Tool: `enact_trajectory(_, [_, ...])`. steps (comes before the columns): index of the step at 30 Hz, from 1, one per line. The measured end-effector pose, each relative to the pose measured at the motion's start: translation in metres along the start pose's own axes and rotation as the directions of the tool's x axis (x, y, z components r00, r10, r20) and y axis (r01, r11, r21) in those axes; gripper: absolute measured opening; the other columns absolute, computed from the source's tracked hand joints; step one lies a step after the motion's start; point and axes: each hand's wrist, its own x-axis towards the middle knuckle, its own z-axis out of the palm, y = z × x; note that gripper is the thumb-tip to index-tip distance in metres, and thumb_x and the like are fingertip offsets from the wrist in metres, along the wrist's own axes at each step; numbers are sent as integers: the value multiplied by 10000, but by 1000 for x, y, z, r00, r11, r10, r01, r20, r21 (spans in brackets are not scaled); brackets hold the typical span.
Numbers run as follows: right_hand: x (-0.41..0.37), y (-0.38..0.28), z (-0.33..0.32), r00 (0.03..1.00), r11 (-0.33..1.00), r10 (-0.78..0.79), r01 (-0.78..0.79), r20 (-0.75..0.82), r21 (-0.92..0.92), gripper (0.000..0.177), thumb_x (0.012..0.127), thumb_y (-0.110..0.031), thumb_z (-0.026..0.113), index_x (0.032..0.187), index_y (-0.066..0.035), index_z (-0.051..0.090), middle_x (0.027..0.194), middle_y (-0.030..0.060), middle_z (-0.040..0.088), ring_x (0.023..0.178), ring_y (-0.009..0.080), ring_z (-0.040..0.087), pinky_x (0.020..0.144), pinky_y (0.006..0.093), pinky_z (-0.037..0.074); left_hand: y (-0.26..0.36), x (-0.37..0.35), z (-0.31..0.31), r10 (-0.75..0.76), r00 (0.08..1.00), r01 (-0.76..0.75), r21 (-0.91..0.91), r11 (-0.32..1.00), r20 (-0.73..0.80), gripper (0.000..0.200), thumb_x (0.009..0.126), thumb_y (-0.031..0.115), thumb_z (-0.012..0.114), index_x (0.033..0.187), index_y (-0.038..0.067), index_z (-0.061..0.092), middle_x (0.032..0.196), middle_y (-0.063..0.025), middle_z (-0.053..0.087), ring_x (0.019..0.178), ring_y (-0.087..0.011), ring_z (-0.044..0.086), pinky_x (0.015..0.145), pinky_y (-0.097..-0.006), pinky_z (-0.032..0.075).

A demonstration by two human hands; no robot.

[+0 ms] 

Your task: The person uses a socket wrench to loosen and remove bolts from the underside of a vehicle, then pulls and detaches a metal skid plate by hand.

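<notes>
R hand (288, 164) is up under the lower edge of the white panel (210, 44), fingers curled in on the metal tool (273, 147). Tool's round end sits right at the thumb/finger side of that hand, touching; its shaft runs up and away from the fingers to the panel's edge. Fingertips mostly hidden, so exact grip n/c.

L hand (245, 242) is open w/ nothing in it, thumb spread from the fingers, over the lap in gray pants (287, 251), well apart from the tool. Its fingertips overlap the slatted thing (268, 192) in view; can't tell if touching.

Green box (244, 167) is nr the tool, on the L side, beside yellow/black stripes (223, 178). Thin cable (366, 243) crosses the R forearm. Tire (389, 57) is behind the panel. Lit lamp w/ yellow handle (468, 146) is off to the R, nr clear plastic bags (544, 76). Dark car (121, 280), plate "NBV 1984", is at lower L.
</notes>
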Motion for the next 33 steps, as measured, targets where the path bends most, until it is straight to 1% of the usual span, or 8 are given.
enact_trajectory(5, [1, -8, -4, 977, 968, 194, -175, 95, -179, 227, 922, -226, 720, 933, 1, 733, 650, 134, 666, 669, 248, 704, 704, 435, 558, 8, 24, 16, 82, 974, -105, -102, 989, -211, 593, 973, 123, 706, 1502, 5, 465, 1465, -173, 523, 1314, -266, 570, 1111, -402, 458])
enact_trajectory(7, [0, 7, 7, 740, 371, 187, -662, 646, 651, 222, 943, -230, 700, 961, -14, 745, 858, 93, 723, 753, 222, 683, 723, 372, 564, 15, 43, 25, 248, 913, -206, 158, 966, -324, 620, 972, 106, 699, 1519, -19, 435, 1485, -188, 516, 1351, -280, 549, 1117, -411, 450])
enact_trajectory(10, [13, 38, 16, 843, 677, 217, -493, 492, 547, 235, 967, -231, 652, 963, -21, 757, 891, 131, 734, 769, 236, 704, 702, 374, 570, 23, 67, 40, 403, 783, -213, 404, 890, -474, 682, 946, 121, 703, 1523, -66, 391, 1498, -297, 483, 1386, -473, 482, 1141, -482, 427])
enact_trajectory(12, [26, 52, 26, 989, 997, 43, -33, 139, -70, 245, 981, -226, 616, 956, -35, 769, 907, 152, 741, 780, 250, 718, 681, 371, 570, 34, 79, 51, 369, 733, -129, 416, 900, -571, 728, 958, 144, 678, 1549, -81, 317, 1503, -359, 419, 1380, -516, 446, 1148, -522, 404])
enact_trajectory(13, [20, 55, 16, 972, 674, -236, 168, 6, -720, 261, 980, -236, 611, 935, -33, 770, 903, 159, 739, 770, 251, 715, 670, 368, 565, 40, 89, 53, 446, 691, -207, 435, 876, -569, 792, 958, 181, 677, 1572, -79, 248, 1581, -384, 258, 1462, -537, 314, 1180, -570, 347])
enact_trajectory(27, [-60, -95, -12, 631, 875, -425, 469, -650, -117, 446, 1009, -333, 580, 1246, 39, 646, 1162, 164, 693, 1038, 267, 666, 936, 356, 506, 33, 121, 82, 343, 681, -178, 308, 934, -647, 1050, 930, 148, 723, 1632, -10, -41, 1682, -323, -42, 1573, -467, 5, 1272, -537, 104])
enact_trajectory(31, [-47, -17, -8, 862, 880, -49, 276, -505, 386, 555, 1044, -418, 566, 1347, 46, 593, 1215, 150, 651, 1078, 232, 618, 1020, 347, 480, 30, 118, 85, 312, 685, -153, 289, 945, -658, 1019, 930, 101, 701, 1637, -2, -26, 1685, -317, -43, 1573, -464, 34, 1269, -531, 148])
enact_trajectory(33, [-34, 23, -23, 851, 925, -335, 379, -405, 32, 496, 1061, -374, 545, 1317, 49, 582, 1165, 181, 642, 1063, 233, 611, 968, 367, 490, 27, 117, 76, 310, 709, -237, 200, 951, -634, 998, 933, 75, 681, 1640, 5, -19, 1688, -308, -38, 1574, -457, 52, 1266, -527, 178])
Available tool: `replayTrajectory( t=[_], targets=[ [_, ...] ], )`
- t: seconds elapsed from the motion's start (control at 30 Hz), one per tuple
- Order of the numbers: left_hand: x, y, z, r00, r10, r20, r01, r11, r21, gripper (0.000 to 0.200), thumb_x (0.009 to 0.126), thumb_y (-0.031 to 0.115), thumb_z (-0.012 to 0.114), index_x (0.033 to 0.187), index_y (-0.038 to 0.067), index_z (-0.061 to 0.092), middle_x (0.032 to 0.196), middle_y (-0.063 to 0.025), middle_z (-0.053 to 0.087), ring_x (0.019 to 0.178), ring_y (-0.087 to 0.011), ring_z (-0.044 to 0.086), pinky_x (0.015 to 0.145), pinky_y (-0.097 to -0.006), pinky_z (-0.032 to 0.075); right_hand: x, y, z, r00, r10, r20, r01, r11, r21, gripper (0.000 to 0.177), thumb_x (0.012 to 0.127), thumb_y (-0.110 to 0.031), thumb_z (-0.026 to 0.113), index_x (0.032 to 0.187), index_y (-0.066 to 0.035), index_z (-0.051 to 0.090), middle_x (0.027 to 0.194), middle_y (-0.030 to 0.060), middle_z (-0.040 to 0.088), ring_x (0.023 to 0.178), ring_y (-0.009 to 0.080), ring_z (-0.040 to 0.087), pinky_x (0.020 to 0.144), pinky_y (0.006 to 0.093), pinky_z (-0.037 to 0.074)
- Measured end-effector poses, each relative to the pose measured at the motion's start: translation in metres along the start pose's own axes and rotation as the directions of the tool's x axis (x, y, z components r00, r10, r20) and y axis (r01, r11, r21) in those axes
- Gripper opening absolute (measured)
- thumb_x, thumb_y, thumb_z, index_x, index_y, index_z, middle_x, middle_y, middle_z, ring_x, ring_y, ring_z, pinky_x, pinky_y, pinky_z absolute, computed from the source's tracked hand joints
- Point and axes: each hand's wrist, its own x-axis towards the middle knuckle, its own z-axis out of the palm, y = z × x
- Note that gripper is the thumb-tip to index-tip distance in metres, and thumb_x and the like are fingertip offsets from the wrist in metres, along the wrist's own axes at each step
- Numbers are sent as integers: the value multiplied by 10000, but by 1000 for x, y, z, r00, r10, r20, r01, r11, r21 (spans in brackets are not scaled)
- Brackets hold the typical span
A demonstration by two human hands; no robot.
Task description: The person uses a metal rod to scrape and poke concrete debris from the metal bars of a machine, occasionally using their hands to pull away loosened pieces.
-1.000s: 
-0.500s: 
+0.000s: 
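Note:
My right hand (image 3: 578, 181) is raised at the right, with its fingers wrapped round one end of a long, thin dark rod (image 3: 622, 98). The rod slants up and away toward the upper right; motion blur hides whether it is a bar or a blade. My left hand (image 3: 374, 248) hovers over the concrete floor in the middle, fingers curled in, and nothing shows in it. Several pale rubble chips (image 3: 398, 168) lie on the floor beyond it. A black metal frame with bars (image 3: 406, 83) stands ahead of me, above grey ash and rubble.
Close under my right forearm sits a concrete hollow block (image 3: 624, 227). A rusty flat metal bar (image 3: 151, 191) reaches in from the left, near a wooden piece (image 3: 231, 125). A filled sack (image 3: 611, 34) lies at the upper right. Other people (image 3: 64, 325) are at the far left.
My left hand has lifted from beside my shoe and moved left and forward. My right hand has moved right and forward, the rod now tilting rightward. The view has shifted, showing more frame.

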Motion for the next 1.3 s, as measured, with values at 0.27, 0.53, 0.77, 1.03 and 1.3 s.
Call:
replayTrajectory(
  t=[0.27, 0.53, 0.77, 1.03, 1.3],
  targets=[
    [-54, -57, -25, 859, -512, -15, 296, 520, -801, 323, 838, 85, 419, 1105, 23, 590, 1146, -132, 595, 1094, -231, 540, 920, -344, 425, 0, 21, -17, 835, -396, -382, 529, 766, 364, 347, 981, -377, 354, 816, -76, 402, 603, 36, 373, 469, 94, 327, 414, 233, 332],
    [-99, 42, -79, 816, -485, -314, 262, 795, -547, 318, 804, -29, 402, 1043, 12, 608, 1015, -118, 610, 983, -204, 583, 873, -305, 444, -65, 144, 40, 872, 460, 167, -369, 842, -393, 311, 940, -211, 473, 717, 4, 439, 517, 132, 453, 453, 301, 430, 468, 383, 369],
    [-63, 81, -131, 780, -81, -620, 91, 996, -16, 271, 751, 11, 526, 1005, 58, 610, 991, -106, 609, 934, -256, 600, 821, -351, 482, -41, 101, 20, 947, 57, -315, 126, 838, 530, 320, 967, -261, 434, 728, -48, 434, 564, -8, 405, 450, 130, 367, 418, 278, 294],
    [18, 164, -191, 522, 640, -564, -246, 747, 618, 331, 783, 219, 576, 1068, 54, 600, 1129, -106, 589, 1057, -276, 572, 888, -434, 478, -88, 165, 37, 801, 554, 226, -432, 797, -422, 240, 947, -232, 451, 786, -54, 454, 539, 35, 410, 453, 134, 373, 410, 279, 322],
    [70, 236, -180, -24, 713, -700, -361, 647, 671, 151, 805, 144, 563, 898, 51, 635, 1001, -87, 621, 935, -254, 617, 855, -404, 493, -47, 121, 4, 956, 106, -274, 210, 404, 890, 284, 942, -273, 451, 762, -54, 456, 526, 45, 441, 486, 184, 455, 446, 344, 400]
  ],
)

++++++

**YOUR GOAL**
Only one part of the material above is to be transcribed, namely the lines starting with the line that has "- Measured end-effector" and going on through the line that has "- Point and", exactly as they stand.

**SOLVED EXERCISE**
- Measured end-effector poses, each relative to the pose measured at the motion's start: translation in metres along the start pose's own axes and rotation as the directions of the tool's x axis (x, y, z components r00, r10, r20) and y axis (r01, r11, r21) in those axes
- Gripper opening absolute (measured)
- thumb_x, thumb_y, thumb_z, index_x, index_y, index_z, middle_x, middle_y, middle_z, ring_x, ring_y, ring_z, pinky_x, pinky_y, pinky_z absolute, computed from the source's tracked hand joints
- Point and axes: each hand's wrist, its own x-axis towards the middle knuckle, its own z-axis out of the palm, y = z × x

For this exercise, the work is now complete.